Now for my sympathy bit. I really do feel for some of my Future Soldiers, especially the ones still in High School. Some of them are hustling for referrals for the simple reason that they need to earn money to help their families. Some of them have had to move multiple times due to foreclosure. One girl didn't even have a good pair of PT shoes. Who can't buy their own kid shoes?

It really does convince me that I am doing the right thing. These kids need the Army, more than I did when I joined.

I hope they ship.
That is the most on-topic thing on my blog in about two months man and thanks for posting it. Hope you don't mind it being put out on the front page, but, really, I'm nearly tapped on what to talk about.

The lack of foresight SFC K bemoans when he talks about people buying homes they couldn't afford is the same as the people who I'd see at job fairs back when I was recruiting. We'd run into hundreds of people who would discuss the Army as some sort of "safety net" for them in employment. Regardless of their qualifications they'd have this fantasy that, if worse came to worse, the Army would always take them.

Wrong.

I keep in touch with my former recruiting partners and they mention things similar to SFC K's experience. Maybe not quite as good, but things are still better than this time last year. All those people who figured that the Army would always need bodies have just ran into the horrible-for-them situation of an Army no longer as hurting as it was for people. Those folks who were relying on waivers (and a lot of people do) will see them dry up. Whether the waivers themselves stop, or the recruiters no longer will run them because they don't need to. I'll bet that we'll start seeing a lot more high school guidance counselors returning recruiter phone calls and offering additional visitation days. Some schools will start to lower their restrictions on recruiters when they visit schools. Colleges will also probably start to become far more accomodating as the labor pool they hope to shunt their customers in to will have dried up.

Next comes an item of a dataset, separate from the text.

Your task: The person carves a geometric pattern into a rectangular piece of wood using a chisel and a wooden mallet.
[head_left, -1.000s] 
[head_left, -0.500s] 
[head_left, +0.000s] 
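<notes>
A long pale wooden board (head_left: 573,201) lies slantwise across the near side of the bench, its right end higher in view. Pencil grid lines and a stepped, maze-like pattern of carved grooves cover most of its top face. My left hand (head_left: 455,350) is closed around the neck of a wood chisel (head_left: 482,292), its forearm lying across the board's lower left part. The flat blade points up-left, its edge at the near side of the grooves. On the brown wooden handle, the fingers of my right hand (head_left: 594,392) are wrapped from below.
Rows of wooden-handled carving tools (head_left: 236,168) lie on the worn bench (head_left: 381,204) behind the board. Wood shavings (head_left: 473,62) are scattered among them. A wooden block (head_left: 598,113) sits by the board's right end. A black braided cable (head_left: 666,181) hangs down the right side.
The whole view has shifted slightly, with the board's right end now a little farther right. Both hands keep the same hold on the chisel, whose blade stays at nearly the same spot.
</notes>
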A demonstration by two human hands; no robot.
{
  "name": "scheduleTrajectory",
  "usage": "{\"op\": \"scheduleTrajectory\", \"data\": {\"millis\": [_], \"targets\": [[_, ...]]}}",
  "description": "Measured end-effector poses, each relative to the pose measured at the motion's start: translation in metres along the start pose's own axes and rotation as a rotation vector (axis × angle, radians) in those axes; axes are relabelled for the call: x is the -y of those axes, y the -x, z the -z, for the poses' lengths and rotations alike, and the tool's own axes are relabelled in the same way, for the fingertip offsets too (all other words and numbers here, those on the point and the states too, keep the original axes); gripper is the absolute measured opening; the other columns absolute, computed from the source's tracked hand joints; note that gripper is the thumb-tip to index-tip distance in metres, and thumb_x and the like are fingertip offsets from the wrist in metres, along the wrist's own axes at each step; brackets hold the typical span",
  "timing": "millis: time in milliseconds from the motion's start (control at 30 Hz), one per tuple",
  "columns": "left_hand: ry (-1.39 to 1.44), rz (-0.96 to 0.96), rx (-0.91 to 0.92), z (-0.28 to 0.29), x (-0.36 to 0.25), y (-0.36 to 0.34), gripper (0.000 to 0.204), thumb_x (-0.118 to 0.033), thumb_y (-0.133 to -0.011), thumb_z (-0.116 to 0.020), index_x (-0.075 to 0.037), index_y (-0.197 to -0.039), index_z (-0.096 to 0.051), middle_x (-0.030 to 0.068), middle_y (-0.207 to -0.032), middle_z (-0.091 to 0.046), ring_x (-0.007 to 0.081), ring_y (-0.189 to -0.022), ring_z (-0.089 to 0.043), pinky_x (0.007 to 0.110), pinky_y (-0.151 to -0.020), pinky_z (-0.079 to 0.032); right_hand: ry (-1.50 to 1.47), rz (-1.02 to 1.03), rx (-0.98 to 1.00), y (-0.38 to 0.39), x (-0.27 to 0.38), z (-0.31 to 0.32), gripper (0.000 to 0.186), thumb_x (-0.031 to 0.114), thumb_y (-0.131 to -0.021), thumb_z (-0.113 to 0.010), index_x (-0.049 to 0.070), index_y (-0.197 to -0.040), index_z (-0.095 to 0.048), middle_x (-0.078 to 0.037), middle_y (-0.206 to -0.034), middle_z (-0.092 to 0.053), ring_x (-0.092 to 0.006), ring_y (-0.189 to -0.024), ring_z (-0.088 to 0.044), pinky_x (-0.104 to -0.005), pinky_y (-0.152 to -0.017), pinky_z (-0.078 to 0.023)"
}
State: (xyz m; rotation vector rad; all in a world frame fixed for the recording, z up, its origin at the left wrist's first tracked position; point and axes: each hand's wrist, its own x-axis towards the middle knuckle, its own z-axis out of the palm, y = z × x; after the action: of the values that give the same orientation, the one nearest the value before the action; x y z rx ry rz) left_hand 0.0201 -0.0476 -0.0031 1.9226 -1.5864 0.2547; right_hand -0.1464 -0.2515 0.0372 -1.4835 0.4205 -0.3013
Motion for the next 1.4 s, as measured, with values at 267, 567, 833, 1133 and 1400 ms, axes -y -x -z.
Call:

There is a flip side to this as well. The Army has spent years allowing in people who it might previously would not have considered. Those Soldiers will likely find themselves being squeezed out as time comes. Same goes for Soldiers who have been enrolled in Weight Control and other flagging actions. Behavior and failings which were tolerated when there was a need for any warm body will suddenly be found a lot less tolerable when units are no longer understrength. This will be an issue for the Reserve forces in particular.

SFC K, thanks for sharing that. Appreciated hearing what's going on in the station level of recruiting.